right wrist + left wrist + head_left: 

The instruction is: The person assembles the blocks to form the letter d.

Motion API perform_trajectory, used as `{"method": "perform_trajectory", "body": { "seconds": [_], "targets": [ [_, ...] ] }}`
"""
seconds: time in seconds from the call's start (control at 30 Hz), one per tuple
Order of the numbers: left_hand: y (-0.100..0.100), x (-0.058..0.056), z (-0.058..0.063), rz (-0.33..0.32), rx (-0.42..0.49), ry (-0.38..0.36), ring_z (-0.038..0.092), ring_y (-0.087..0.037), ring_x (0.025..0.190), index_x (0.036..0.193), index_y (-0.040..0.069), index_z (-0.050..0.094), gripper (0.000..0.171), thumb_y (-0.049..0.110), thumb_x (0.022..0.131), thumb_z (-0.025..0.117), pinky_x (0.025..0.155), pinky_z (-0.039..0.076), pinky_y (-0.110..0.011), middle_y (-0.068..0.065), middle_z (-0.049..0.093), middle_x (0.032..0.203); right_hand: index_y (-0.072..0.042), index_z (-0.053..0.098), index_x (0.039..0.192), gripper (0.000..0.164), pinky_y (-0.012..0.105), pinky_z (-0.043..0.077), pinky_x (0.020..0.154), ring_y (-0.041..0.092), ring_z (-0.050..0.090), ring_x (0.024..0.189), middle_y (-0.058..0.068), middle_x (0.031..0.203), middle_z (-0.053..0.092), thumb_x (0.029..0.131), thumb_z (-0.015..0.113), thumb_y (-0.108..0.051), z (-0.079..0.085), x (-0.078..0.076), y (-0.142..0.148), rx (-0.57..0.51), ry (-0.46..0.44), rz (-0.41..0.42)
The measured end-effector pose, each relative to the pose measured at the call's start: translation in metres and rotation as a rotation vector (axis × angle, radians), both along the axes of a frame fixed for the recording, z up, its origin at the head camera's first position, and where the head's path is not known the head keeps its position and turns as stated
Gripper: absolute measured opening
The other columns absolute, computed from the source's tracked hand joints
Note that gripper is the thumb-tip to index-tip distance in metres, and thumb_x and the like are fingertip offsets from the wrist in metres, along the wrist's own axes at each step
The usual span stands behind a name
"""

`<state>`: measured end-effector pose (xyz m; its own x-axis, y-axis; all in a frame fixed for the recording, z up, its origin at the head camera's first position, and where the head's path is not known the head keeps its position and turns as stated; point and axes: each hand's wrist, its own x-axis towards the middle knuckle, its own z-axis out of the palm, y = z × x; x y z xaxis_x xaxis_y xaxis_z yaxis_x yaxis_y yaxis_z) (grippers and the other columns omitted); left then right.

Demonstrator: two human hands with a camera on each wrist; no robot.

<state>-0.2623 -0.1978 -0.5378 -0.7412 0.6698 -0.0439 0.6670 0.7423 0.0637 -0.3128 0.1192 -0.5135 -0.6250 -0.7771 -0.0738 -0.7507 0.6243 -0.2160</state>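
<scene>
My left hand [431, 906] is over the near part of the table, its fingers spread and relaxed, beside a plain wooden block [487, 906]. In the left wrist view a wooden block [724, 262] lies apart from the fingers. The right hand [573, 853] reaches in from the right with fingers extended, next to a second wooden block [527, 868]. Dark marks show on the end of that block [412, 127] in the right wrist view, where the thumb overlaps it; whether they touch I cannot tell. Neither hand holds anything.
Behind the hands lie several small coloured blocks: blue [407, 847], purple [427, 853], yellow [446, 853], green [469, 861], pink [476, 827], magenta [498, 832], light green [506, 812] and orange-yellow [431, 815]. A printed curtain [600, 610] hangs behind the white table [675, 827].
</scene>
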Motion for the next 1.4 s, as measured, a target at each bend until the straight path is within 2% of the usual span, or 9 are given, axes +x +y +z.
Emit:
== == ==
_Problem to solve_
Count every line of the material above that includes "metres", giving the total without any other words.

_Expected output_
2